By Ryan Tristan Jin


My pride continues to be a work in progress.


I always knew I was different, and that was an instinctual feeling way before I fell hard for my first man crush—Thackery Binx in Hocus Pocus.


I was fortunate with my coming out story. I sat down with my parents before moving to college and told them I was in a long-term relationship with a man. They embraced me, and told me nothing would change. In hindsight, I guess I had nothing to worry about—my family had always been accepting—shout out to my grandma for regularly reminding me that her hairdresser was gay before I actually came out.


I got to college, and only came out to my closest friends. I eventually met my first boyfriend who had also just kicked his “straight-curious” habit. My pride soared during that unexpected second we first awkwardly held hands in public, and crashed suddenly five minutes after a stranger belligerently yelled, “faggot”. Our hands slipped back into our pockets and we both silently knew life would be different.
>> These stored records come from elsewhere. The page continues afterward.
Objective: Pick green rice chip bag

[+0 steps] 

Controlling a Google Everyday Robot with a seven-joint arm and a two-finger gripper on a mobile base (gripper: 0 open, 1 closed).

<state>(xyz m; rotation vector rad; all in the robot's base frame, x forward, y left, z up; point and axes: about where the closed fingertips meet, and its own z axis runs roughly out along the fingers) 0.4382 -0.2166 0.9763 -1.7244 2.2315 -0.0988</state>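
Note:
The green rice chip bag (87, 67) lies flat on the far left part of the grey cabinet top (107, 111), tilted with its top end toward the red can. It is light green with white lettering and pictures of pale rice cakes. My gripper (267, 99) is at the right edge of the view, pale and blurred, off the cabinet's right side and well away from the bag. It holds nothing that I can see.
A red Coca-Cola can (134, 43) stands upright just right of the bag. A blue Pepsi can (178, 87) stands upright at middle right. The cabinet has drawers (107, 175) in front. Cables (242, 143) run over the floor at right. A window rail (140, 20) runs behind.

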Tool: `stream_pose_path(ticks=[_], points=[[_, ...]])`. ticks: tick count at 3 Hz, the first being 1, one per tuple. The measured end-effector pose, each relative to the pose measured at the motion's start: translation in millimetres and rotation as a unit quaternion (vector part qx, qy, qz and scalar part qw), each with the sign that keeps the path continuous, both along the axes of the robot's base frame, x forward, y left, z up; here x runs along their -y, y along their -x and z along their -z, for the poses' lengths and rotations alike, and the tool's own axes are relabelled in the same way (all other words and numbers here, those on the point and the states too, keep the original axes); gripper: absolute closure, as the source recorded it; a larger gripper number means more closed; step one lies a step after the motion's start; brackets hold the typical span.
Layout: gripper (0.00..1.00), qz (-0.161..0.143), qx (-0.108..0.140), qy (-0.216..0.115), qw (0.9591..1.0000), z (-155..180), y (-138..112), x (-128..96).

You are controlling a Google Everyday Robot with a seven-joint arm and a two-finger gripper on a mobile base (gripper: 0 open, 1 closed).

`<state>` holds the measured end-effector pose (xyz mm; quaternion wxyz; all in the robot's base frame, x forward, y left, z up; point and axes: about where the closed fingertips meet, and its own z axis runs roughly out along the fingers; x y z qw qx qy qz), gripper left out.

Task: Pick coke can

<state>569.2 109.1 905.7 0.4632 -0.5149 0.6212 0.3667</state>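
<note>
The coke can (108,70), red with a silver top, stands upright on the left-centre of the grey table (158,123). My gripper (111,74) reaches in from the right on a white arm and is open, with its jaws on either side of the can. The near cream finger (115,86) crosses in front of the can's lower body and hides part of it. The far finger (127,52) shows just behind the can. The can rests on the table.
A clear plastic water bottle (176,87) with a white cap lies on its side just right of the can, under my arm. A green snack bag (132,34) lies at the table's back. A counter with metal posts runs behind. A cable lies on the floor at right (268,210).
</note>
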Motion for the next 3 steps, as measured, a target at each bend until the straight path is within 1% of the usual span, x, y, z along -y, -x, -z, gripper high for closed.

Fast-forward a decade later—I’ve fallen in love with a beautiful human being. He’s the Abbi Abrams to my Ilana Wexler, and gives me that feeling of being bundled in a comforter with the AC on. He keeps me grounded, inspired, and most importantly he is my shoulder-to-shoulder soldier. I am proud to hold his hand everyday.


Up until the day I pass, my notion of what pride means to me will continue to ebb and flow with the love and even hatred I experience. With time I have come to realize all experiences both cheerful and sad have lead me to find my true self, and along the way, connect with people who sincerely love me as I am.